• Réformes Darcos et Pécresse : le recul mot à mot

    Enseignement . Retour sur les circonvolutions linguistiques ministérielles.

    Comment trouver les mots pour ne pas le dire… Deux ministres - Xavier Darcos à l’Education nationale et Valérie Pécresse à l’Enseignement supérieur - viennent de se livrer à l’exercice : contraints de suspendre leur réforme, ils ont tenté de faire croire qu’ils ne reculaient pas, tout en reculant. La palme de la tergiversation revient à Valérie Pécresse. Elle s’est battue jusqu’au bout à coup de circonvolutions, avant d’avouer, vendredi, que son décret sur le statut des enseignants-chercheurs serait tout bonnement «réécrit».

    «Conservatismes». Les temps sont durs pour les ministres zélés.
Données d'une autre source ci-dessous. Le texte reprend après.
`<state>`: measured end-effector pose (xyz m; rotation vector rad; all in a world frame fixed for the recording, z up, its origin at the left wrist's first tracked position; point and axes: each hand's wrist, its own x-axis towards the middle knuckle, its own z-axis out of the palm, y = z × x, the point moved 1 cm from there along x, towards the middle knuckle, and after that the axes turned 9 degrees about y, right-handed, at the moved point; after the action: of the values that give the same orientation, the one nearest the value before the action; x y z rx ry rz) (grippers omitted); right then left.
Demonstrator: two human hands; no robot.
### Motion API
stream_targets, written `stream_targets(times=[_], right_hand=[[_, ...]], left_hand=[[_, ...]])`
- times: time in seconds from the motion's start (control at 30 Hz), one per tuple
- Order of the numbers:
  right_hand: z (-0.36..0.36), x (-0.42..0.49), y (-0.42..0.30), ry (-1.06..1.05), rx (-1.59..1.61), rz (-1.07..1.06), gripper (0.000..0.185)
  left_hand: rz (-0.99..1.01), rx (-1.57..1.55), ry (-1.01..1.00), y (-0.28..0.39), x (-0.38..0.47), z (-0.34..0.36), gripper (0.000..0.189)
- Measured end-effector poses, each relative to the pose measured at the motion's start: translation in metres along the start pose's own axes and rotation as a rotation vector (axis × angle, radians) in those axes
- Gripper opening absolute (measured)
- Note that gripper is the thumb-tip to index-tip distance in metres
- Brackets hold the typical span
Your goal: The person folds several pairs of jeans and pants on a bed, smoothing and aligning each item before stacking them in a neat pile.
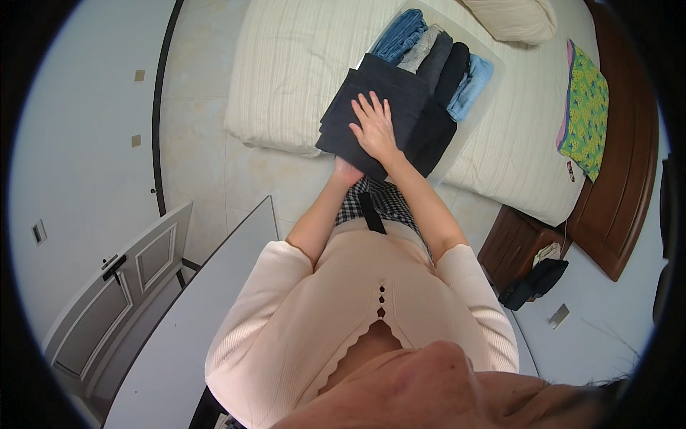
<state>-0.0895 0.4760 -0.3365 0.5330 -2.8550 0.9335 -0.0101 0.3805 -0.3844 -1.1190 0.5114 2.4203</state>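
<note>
Dark folded trousers (348, 115) lie across the near left part of a translucent plastic bin (496, 80) on the bed. My right hand (375, 128) rests flat on top of them, fingers spread. From below, my left hand (348, 170) supports their near edge; its fingers are hidden under the cloth. Further back in the bin, side by side, stand rolled blue jeans (401, 35), a light grey garment (422, 51), a dark grey one (435, 56), a black one (453, 72) and light blue jeans (471, 88). More black cloth (437, 137) lies at the near right.
The bed (278, 80) has a cream striped cover, a pillow (514, 19) and a green patterned cloth (587, 107) by the wooden headboard (624, 139). A wooden nightstand (506, 241) stands at right. A white panel (198, 322) and an open door (118, 289) are at left.
</note>
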Motion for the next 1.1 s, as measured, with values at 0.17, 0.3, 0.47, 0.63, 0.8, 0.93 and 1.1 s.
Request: stream_targets(times=[0.17, 0.3, 0.47, 0.63, 0.8, 0.93, 1.1], right_hand=[[0.026, -0.008, 0.016, 0.006, -0.001, 0.001, 0.055], [0.014, 0.002, 0.01, 0.056, 0.059, 0.034, 0.055], [-0.025, -0.023, 0.027, 0.373, -0.028, 0.274, 0.072], [0.005, -0.055, 0.037, 0.438, 0.949, 1.152, 0.08], [0.016, -0.065, 0.052, 0.172, 1.508, 1.309, 0.08], [0.012, -0.042, 0.054, 0.097, 1.421, 1.263, 0.069], [-0.013, -0.01, 0.015, 0.311, 1.176, 1.145, 0.046]], left_hand=[[0.015, 0.121, -0.056, -0.011, -0.023, -0.012, 0.058], [0.434, 0.664, 0.146, -0.022, -0.029, -0.006, 0.047], [0.554, 0.554, 0.289, -0.007, -0.028, -0.003, 0.048], [0.405, 0.367, 0.337, 0.015, -0.025, -0.005, 0.047], [0.439, 0.574, 0.403, 0.022, -0.025, -0.009, 0.059], [0.873, 1.131, 0.623, 0.041, -0.039, 0.0, 0.069], [1.473, 1.518, 0.573, 0.098, -0.055, 0.035, 0.078]])
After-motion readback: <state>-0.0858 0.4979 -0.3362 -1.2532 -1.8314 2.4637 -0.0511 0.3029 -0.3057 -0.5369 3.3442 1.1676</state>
Chacun dans leur style - pressé et parfois brutal pour Xavier Darcos, pressé mais plus policé pour Valérie Pécresse -, tous deux ont voulu mettre en œuvre au plus vite les réformes voulues par Nicolas Sarkozy. Certaines sont passées, non sans mal. Mais d’autres ont buté face aux protestations. Et ce n’est pas facile d’avouer que l’on doit céder lorsque l’on est sûr d’avoir raison face aux «conservatismes» (Xavier Darcos) ou convaincue de «moderniser» une université abandonnée depuis vingt ans (Valérie Pécresse).

    «Charte». La ministre de l’Enseignement supérieur a mis un certain temps à mesurer l’ampleur de la contestation. Alors que la grève s’étend en janvier dans les universités, elle ne parle que de «donner des garanties» et de «rassurer» les enseignants-chercheurs. «Le retrait du texte [réformant leur statut] serait un recul considérable», assène-t-elle encore le 3 février.

    Au mieux, elle concède qu’il faudrait mettre au point une «charte de bonne application» avec les présidents d’université. Le but étant toujours de «rassurer» les enseignants-chercheurs qui s’inquiètent de leur toute puissance.

    Mais des dizaines de milliers d’universitaires défilent dans toute la France. La ministre parle alors de «réexaminer» ou de «retravailler» le texte. Le 9 février, elle nomme une médiatrice, Claire Bazy-Malaurie. «Il me revient d’essayer de construire un texte nouveau qui sera probablement quand même sur les bases du texte actuel, avec des aménagements», déclare la médiatrice le 11 février en lançant sa mission. Le texte est de facto enterré. Mais l’heure n’est pas encore à la transparence.

    «Caduc». Le 15 février, Valérie Pécresse atteint des sommets rhétoriques. Le Snesup-FSU, premier syndicat du supérieur, lui a demandé de déclarer son texte «caduc». Interrogée sur radio J, elle répond : «Il est remis sur le métier. Mais il n’est pas caduc car il n’existait pas.» Elle s’accroche encore à ses «principes fondateurs». Le 25 février, pressé d’en finir, François Fillon porte l’estocade linguistique. Il annonce l’arrêt des suppressions de postes à l’université en 2010 et 2011 et demande que le décret soit «entièrement réécrit». Pécresse rend alors les armes.

    Xavier Darcos a été plus expéditif. Le 15 décembre 2008, lorsqu’il annonce la suspension de sa réforme du lycée, il cherche à sauver la face : il affirme vouloir «laisser plus de temps pour sa mise en œuvre» et «retrouver un consensus».

    «A zéro». Mais il lui faut ramener le calme dans les lycées. Et ça ne suffit pas. Alors le lendemain, il n’a plus ces pudeurs : «Nous allons repartir à zéro, nous ne ferons pas cette réforme sans la jeunesse.» Mais pour lui, c’est plus facile. D’abord il assure que «c’est reculer pour mieux sauter». Entendez : il fallait sacrifier momentanément la réforme pour mieux la sauver. Ensuite, il explique que ce n’est pas elle qui coince mais le «malaise de la jeunesse». Enfin, il reste dans les petits papiers de Nicolas Sarkozy qui lui donne du «Xavier» à tour de bras. Ce qui vaut bien d’avaler quelques couleuvres.